碓井真史(新潟青陵大学大学院教授)

 夏の終わりの恒例番組「24時間テレビ 愛は地球を救う」(日本テレビ系)。今年で39回を迎えた。もはや季節の風物詩だ。いつもなら夜中のドキュメンタリー番組に出てきそうな「障害者」の問題を、ゴールデンタイムに放送する。人気アイドルと共に頑張る障害者の姿は、視聴者の感動を誘う。視聴率もほどほど良い。

 一方、NHK教育テレビの「バリバラ」。この番組もユニークだ。近年のNHK教育テレビは攻めてきている。微妙な障害者問題を、まるでタブーなどないかのように表現する。真面目な話題を、ちょっと笑いにしたり、少し斜に構えたりして取り上げる。

 さて、今年の「24時間テレビ」の裏の時間帯で、NHKはますます攻めてきた。「笑いは地球を救う」だ。明らかに、「24時間テレビ」をパクっている。スタジオのセットもロゴもTシャツも。そして「検証!<障害者×感動>の方程式」がテーマだ。
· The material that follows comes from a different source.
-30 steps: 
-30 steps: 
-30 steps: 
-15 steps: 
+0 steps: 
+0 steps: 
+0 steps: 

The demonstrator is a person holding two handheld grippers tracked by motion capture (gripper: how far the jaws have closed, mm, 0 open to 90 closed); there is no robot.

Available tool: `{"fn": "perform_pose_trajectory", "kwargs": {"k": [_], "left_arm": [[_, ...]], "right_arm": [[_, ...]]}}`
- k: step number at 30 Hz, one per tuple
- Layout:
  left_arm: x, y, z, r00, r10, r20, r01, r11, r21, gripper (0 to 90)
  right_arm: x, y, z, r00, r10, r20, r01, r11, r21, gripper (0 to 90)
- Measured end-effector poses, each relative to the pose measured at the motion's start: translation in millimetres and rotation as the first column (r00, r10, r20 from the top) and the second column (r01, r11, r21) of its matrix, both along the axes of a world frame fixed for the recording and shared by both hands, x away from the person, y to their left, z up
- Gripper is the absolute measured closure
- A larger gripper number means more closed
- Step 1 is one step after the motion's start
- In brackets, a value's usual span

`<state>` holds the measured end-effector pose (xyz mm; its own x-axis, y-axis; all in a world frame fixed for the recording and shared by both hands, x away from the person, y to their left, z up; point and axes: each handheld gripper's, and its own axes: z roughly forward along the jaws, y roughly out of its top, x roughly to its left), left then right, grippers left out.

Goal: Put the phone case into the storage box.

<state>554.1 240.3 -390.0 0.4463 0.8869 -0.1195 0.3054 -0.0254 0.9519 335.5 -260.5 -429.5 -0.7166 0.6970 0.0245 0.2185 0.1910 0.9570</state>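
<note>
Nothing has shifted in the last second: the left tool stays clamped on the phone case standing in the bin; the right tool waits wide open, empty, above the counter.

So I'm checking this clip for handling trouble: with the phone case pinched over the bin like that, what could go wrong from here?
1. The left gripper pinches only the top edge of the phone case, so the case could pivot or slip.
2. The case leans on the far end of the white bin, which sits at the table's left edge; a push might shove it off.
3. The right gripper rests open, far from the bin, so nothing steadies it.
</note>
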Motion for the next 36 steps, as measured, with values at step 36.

番組の中では、「感動ポルノ」などという言葉まで登場する。
「笑いは地球を救う」というキャッチフレーズを掲げたNHKEテレ「バリバラ」
「笑いは地球を救う」というキャッチフレーズを掲げたNHKEテレ「バリバラ」
 ある報道では、NHKが「24時間テレビ」を痛烈批判などと表現していたが、違うだろう。これはパロディーだ。「笑い」なのだ。

 「障害者」とはなんだろう。それは、社会的弱者。それは、マイノリティ。それは、かわいそうな人。それは、同情の対象。それは、頑張っている人。それは、清く貧しく美しい人々。

 ポルノとは、猥褻(わいせつ)な文学、絵、写真の事だが、最近はもっと広い分野でこの言葉を使う人々がいる。たとえば「フードポルノ」は、料理をことさら魅力的に表現するものだし、「キャリアポルノ」は読んでいると気持ちよくさせてくれる自己啓発書などを指して言う。

 障害者ポルノ、感動ポルノは、障害者の物語をことさら魅力的に仕立て上げ、作られた感動を押し付けるようなものだろう。

 しかし、頑張っている障害者を感動的に紹介することの何が悪いのだろうか。いや、これは悪くないだろう。けれども全ての障害者が頑張っているわけではない。障害者はみんな頑張っているというのなら、健常者だってみんな頑張っている。